Elías Farache / Entre duelo y celebración

Estos días son muy particulares para el pueblo judío y para el Estado de Israel. Justo en el mes de Nisan se celebra la salida de Egipto, la consolidación de los israelitas como nación, logrando la libertad y con un estatuto nacional que es mucho más que un compendio de leyes religiosas. Pésaj es una pascua mayor, llena de preceptos y también de simbolismos. En general, el mes de Nisan es el mes de  la salvación.

Justo en el mes de Nisan se inauguró el Tabernáculo en el segundo año de la salida de Egipto, y en medio de la celebración, dos hijos de Aharon perecieron a causa de un castigo motivado por una transgresión en el ritual sacerdotal. La alegría del momento se vio empañada por un suceso tan lamentable. Muchos atribuyen la falta
de los hijos de Aharon, Nadav y Abihú, a un exceso de alegría, a una euforia desmedida.

El mes de Nisan en Israel es festivo, y justo una escasa semana después de finalizar Pésaj, se conmemora el episodio más triste de la historia del pueblo de Israel, el Holocausto, la Shoá. El país se paraliza por minutos, en un día de solemne tristeza. También, pocos días después, Israel celebra su independencia, el 5 de Iyar, precedida por un triste día de recuerdo a los caídos en todas las guerras, conflictos y atentados del joven Estado.

Así es en muy buena media la historia y hasta la vida del pueblo judío y de los israelíes. Grandes eventos que merecen celebraciones y alabanzas, seguidas o precedidas de lamentables sucesos. Un entusiasmo merecido y justificado, al cual se le pone coto con una vivencia o un recuerdo que impide la euforia, la confidencia extrema en las capacidades propias. Extraña manera de escribir la historia, pero receta efectiva en cuanto a permanencia y supervivencia. Física, espiritual.

En la conmemoración de Yom Hashoá, del Holocausto, la culpa que sienten algunas naciones por acción y omisión, expresada en lástima y algo de remordimiento, hace sentir hacia los judíos una especie de obligada solidaridad, la cual es muy agradecida. La tristeza judía, provocada por terceras partes, genera sentimientos de aprecio, de cierto cariño. Pareciera reconfortar. Por el contrario, las celebraciones a causa de la independencia, luego de generar cierta admiración por los logros obtenidos en circunstancias adversas, terminan en un exigente requerimiento de conductas y actuaciones más allá de lo que se les exige a otras naciones. Y esto es algo recurrente.

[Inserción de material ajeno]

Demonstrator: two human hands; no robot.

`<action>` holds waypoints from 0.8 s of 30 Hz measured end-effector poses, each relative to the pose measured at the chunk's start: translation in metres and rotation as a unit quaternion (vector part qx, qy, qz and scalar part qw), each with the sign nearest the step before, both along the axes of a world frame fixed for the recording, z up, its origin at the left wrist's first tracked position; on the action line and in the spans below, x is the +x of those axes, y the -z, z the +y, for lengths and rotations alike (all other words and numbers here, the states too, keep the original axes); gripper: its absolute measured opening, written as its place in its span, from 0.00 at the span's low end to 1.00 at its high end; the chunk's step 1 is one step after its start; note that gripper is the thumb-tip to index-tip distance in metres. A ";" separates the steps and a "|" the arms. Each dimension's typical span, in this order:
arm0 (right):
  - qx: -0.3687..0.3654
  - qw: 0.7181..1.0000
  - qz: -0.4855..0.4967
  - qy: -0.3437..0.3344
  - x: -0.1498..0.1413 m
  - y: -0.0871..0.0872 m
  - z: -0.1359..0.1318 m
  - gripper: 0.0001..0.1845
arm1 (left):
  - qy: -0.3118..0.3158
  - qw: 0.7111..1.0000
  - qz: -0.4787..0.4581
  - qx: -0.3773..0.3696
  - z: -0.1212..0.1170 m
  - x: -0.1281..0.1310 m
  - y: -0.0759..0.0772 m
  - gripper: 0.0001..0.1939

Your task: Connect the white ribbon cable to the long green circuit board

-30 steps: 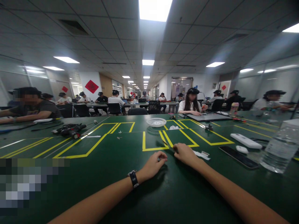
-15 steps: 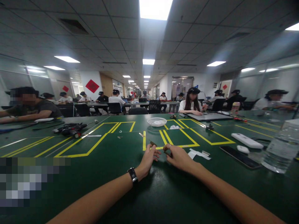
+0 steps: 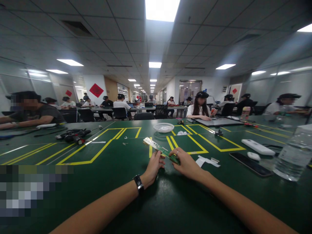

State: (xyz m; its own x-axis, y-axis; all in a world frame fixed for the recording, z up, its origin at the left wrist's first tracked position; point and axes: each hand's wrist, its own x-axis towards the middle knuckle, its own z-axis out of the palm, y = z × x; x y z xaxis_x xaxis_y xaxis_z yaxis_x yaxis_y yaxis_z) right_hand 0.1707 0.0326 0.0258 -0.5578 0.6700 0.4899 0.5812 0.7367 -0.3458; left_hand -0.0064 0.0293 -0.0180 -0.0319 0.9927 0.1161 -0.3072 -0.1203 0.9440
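Held out over the table by both hands is a long, narrow green circuit board with a shiny, silvery far part. My left hand pinches it near the middle between thumb and fingers. A black-strapped watch sits on that wrist. At the board's near right end, my right hand is closed on the green part, with a ring on one finger. Its fingertips are partly hidden behind the hand and board. The markings on the board are too small to read.
Beyond the hands stands a white basket. White paper strips, a phone, a white case and a water bottle are on the right. Black tools lie left. A person sits across the green table.
The circuit board has turned from nearly edge-on to showing its broad face, with its far end pointing up and left. Both hands stay in almost the same place.
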 end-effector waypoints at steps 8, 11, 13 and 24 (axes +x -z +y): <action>0.012 0.998 -0.035 0.045 0.002 0.004 0.003 0.19 | 0.005 0.998 0.050 0.033 0.001 0.000 0.002 0.17; 0.016 0.998 -0.051 0.043 -0.001 0.003 -0.001 0.19 | 0.022 0.996 0.070 0.053 0.002 0.001 0.003 0.17; 0.020 0.998 -0.055 0.038 -0.002 0.002 -0.003 0.19 | 0.018 0.997 0.066 0.047 0.003 0.002 0.003 0.18; 0.014 0.998 -0.056 -0.029 0.000 0.002 -0.006 0.19 | 0.007 0.999 0.036 0.027 0.001 0.002 0.002 0.25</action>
State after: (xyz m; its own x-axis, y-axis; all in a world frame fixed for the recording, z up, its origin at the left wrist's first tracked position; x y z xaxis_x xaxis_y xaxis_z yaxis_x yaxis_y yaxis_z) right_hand 0.1705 0.0263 0.0234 -0.6470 0.6225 0.4403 0.5719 0.7781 -0.2597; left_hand -0.0045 0.0303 -0.0201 -0.0071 0.9852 0.1712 -0.2403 -0.1679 0.9561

Israel va a cumplir setenta y cinco años de fundada. Hay quienes atribuyen la existencia del Estado de Israel a los acontecimientos del Holocausto, a la culpa mundial que trató de resarcir a las víctimas de un crimen horrendo. No es así. El Estado judío iba a ser establecido de cualquier manera, y ya Teodoro Herzl lo había profetizado y enrumbado en el Primer Congreso Sionista de 1897. El movimiento de liberación nacional judío venía ya embalado y decidido antes de la Segunda Guerra Mundial y sus horrores.

Entre duelo y celebración ha transcurrido la historia y la vida del pueblo judío. Cuando hay duelo, cuando hay dolor, pareciera que existe aceptación y consideración. Cuando hay celebración, incluso sin la innecesaria y poco edificante euforia, abundan las condenas.

En estos días de Nisan e Iyar, cuando alternan las celebraciones y los duelos, es evidente que preferimos las primeras. Comedidas y sin excesos. A sabiendas que las condenas y las recriminaciones, las más de las veces injustas, son preferibles al duelo y el dolor.

Entre duelo y celebración… celebración.